In sociologist Dan Evans’ excellent 2023 polemic A Nation of Shopkeepers, he identifies the petty bourgeoisie in England as a specific and historic class with its own values, ideology and aesthetic, and this is Pam and Mick. They do not fit baggier definitions like working or middle class, and they decide elections. During last week’s local elections, Labour secured the unexpected takeover of Basildon Council from the Conservative Party.

During the Covid lockdown, I took the flimsiest of excuses to instantly rewatch the show. For the first time, I introduced my girlfriend – who was raised in Hungary – to a modern classic. She thought it said a lot about Britain’s internal parochialism that you could spin out three series of Romeo and Juliet from families who literally came from the same small island. She was right, but it stopped mattering: she was hooked.

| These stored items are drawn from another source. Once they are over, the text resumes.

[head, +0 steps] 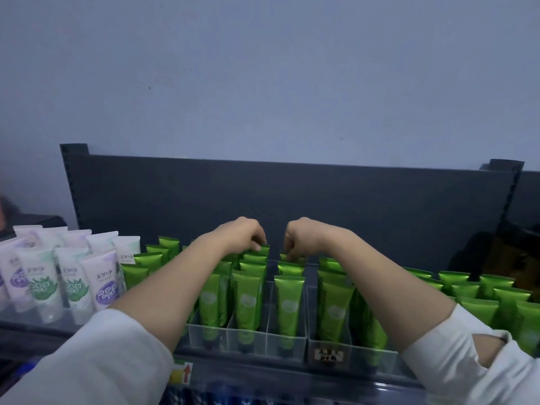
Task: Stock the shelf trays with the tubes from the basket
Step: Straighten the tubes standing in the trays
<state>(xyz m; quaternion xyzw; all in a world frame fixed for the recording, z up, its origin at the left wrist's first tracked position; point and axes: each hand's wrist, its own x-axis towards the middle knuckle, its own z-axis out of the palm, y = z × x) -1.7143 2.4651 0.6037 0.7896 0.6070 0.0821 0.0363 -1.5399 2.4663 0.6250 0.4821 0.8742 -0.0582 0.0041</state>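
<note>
Green tubes [287,299] stand upright in rows inside clear plastic shelf trays [247,336]. Both my arms reach to the back of the middle rows. My left hand [244,233] has its fingers curled down onto the crimped top of a rear green tube [261,250]. My right hand [298,236] pinches the top of another rear green tube [287,258] one row to the right. The basket is out of view.
White tubes with purple and green prints [73,276] stand at the left of the shelf. More green tubes [482,290] fill the right side. A dark back panel [292,194] rises behind the rows. A price label [328,356] sits on the tray front.
</note>
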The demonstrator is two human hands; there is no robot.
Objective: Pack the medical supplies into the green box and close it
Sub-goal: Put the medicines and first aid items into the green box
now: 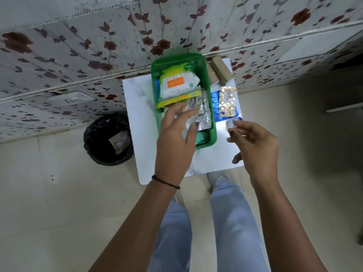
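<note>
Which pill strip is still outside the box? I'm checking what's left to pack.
The gold pill strip, lying on the table right of the green box; the silver strips are already inside.

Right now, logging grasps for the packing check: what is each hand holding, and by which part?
Left hand: silver foil blister strips, gripped at their near end, over the green box. Right hand: small blue-and-white item, pinched at its near edge.
</note>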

Turn on BBC Three, and they’re still repeating Gavin and Stacey much of the time. Alan Bennett, writing in 2016, joked that he would be remembered after his passing only as a stepping stone “in the rise and rise of James Corden”. Last year, Sky viewers could watch a celebrity road trip with the actors behind Pam and Mick taking part in a challengingly dull travelogue from Billericay to Barry Island.

New Labour defined itself as being about culture, but what exactly was that culture? Britpop happened entirely on John Major’s grey-coloured watch. Grime, the only dynamite musical innovation, happened in opposition to an oppressive New Labour state that slapped it with police crackdowns and bans. Instead, the cultural beige of the New Labour years is the quite funny, quite compelling, more than a little bland world of Gavin and Stacey. And in 2024, those times will return – for an hour at least. Tidy.